Instructions to follow
Line by line, return the listing exactly, without any of the images.

********

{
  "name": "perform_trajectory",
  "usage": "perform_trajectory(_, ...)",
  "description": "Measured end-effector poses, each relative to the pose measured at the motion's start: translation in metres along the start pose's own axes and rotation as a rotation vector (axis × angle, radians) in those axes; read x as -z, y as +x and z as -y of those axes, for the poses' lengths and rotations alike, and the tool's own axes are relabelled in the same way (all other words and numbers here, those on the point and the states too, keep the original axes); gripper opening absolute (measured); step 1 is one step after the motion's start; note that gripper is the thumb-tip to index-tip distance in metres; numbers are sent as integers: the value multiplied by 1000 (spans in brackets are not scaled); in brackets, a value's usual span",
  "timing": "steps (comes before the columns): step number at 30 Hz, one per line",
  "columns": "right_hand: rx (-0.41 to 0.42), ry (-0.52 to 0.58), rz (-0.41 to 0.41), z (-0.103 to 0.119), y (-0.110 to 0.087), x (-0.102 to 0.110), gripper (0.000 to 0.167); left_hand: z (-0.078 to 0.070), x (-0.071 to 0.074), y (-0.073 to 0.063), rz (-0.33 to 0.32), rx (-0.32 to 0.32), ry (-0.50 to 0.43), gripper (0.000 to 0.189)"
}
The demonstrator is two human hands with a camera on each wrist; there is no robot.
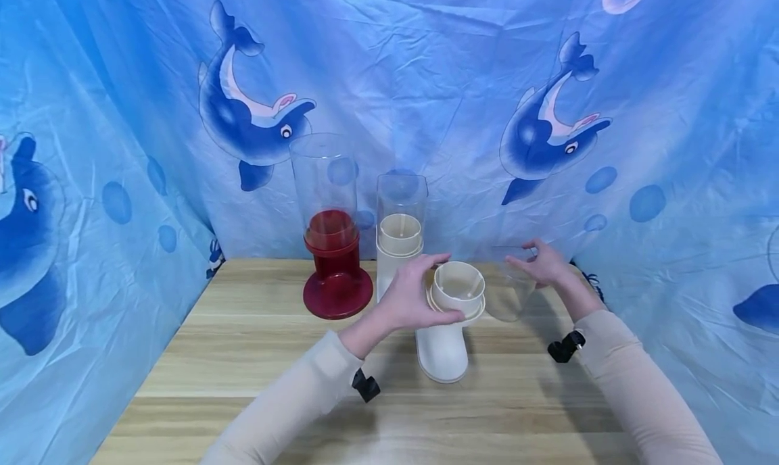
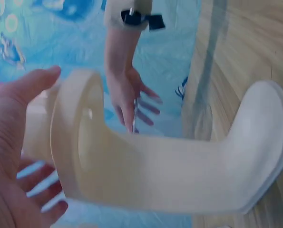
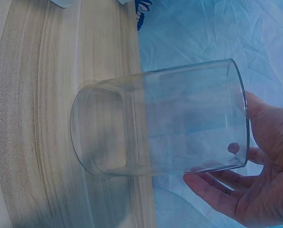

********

Task solution
{
  "name": "perform_trajectory",
  "usage": "perform_trajectory(_, ...)",
  "description": "Measured end-effector poses, each relative to the pose measured at the motion's start: translation in metres along the start pose's own axes and rotation as a rotation vector (axis × angle, radians) in those axes; read x as -z, y as +x and z as -y of those axes, for the poses' lengths and rotations alike, and the tool's own axes are relabelled in the same way (all other words and numbers here, those on the point and the states too, keep the original axes); gripper opening absolute (measured); step 1 is one step after the motion's start; note that gripper is the thumb-tip to index-tip distance in metres; numbers are sent as integers: the value multiplied by 1000 (spans in brackets are not scaled); in brackets, a value's usual span",
  "timing": "steps (comes before the columns): step number at 30 Hz, one per line",
  "columns": "right_hand: rx (-0.41 to 0.42), ry (-0.52 to 0.58), rz (-0.41 to 0.41), z (-0.103 to 0.119), y (-0.110 to 0.087), x (-0.102 to 0.110), gripper (0.000 to 0.167); left_hand: z (-0.078 to 0.070), x (-0.071 to 0.074), y (-0.073 to 0.063), rz (-0.33 to 0.32), rx (-0.32 to 0.32), ry (-0.50 to 0.43), gripper (0.000 to 0.189)"
}
The demonstrator is two human hands with a camera on each wrist; there is no robot.

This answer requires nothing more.